Honestly, heating anything more than about 10 gallons isn't really feasible.  For amounts that large you need fire, or steam.


----------



## Sapo (Feb 8, 2017)

An interesting point about bearable heat up times, one which I hadn't considered. A 55 gallon steam sterilizer at full capacity (I grow mushrooms) takes like 12 hours to reach 205F with a single 1500W water heating element. It does indeed raise the question how long it would take for the double boiler (26gal+18.5gal pots, with 10-11 gallons of paste) to reach 205f/95C on a stove. It isn't quite the same as a full 26 gallons of mass, it's half that, but still, good point. The dilution process need not be that hot.


----------



## Susie (Feb 8, 2017)

1.  You have a portable propane burner pictured in the first (ish) post.  Not electric.  If you want to heat that much liquid, it better be propane or some other flame type heating mechanism unless you want to go really large scale and get something that will hold more like 100 gallons.  I would look at brewer supply houses for such.

2.  Jojoba is going to yield cloudy soap.  Every time.  No matter what you do.  Cloudy soap will be hard to market.

3.  Why not skip paste stage by stopping at emulsion, and let time do the rest?  Seems easier, by far, to me.  You would also save wear and tear on equipment by not making it deal with paste.

4.  How are you going to break up the paste lumps?

5.  Going from oils/lye stage to dilution in one step does not offer consistent results.  Something you must have in a commercial operation so as not to waste large amounts of supplies.


----------



## BrewerGeorge (Feb 8, 2017)

I remembered that there are widgets published to do these calculations:

So assuming reasonable insulation of the vessel, 20k Watts of heating power into 26 gallons will enable a rise of about 4º F/min (without a phase change).  That would mean roughly half an hour to heat from "room temp" to near boiling.  If you need to boil, you can roughly double that time to get to a bulk boil.

If you're willing to double that time, you can halve the elements, but realize still what a logistical challenge you're talking about.  You would basically need to have two new 240V electric stove outlets installed somewhere in your house, then deal with (read: try not to trip over) two dryer/stove cords plugged into your device.


----------



## Sapo (Feb 8, 2017)

BrewerGeorge said:


> I remembered that there are widgets published to do these calculations:
> 
> So assuming reasonable insulation of the vessel, 20k Watts of heating power into 26 gallons will enable a rise of about 4º F/min (without a phase change).  That would mean roughly half an hour to heat from "room temp" to near boiling.  If you need to boil, you can roughly double that time to get to a bulk boil.
> 
> If you're willing to double that time, you can halve the elements, but realize still what a logistical challenge you're talking about.  You would basically need to have two new 240V electric stove outlets installed somewhere in your house, then deal with (read: try not to trip over) two dryer/stove cords plugged into your device.
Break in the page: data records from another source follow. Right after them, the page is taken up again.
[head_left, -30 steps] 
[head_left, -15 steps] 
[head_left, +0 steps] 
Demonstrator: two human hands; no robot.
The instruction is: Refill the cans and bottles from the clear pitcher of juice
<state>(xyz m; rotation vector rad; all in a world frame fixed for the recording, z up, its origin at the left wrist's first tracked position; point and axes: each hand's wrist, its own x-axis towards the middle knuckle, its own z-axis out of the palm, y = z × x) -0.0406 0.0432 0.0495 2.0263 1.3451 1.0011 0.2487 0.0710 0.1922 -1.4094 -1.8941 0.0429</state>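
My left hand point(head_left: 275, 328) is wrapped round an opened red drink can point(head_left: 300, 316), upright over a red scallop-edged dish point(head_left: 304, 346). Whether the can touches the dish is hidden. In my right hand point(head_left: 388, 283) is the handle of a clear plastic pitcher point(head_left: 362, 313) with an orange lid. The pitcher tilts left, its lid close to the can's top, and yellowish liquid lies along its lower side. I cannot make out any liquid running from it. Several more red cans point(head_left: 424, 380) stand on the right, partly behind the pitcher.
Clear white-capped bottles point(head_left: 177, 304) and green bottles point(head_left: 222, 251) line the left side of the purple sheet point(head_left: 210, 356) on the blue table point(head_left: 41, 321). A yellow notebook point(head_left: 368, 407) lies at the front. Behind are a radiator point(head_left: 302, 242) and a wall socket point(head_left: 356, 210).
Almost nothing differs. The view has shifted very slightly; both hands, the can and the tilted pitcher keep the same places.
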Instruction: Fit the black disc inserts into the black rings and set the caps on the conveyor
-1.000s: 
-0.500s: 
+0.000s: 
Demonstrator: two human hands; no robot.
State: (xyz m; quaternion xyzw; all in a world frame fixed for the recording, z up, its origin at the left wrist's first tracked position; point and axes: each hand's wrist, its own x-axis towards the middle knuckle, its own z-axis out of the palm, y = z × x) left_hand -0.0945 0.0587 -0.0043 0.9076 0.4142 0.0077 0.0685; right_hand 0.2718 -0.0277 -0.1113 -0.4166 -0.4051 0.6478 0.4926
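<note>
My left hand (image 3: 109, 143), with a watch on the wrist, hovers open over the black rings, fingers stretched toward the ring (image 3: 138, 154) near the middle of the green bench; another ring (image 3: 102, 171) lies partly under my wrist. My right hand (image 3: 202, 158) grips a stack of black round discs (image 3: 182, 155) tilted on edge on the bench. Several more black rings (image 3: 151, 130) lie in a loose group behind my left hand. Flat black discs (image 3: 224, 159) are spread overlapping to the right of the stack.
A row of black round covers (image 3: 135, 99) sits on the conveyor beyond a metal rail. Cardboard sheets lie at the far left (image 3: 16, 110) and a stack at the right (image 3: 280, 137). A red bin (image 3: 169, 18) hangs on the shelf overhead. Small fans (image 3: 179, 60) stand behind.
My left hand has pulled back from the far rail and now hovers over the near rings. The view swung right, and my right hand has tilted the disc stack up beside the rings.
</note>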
Volume of fluid to heat in litres: 
50

Temperature rise required in degrees C: 
75

Power of heating element in kW: 
1.5
Calculate time required to heat up to temperature: 
174.82517 minutes

According to this (http://processheatingservices.com/water-heating-time-calculator/) random calculator I found in 2 minutes, the heat up time for the first phase of LS production (paste stage, about 40 liters of fluid (circa. 50% oil, 50% water) +the mass of the pots...lets assume the thermal mass equals 50 liters total) is 3 hours on a standard 1500W heater, to reach 95C. Adding more time to it due to losses is probably a safe bet. Not ideal, but survivable, given that theres always other stuff to do in the meanwhile. Still, *very* valid concerns - the thread is already achieving it's intended purpose and my tunnel vision is getting expanded . Thank you. I shall perform a test with my 23QT pot, fully loaded, shortly, to see how accurate these calculators are.


----------



## redhead1226 (Feb 8, 2017)

My brain is about to explode from this! Let me go back to my soap room and make a 2 lb batch! lol


----------



## BrewerGeorge (Feb 8, 2017)

Don't forget about the mass of the water used for the bath; it needs to be heated too.

Also, your calculation neglects loss.  Adding a reasonable loss rate knocks that 3 hours to 4 hours.

Both of us are also treating this like water, which might be a significant simplification.  I think oil heats faster, but I don't know how much off the top of my head.

I'm just saying that I've built two electric breweries from scratch and been involved in designing around a dozen more via an online electric brewing club.  1500W is simply *not* big enough for 50 liters.  Home brewery standards for that amount is 4500W.  Since you don't need to actually boil (and provide heat of evaporation) you could probably drop that by a third - so 3000W is the lowest I'd try in this situation.


----------



## Catastrophe (Feb 9, 2017)

90% of this conversation is over my head, but why wouldn't you use a high BTU propane burner instead of dealing with the electric?


----------



## Sapo (Feb 9, 2017)

The general directions from manufacturers of those high BTU burners are: not for indoor use!

I imagine the pesky people who come and inspect the place every now and then to make sure everything is running by the "Good Manufacturing Practices" (ISO 22716:2007) would have a problem with that .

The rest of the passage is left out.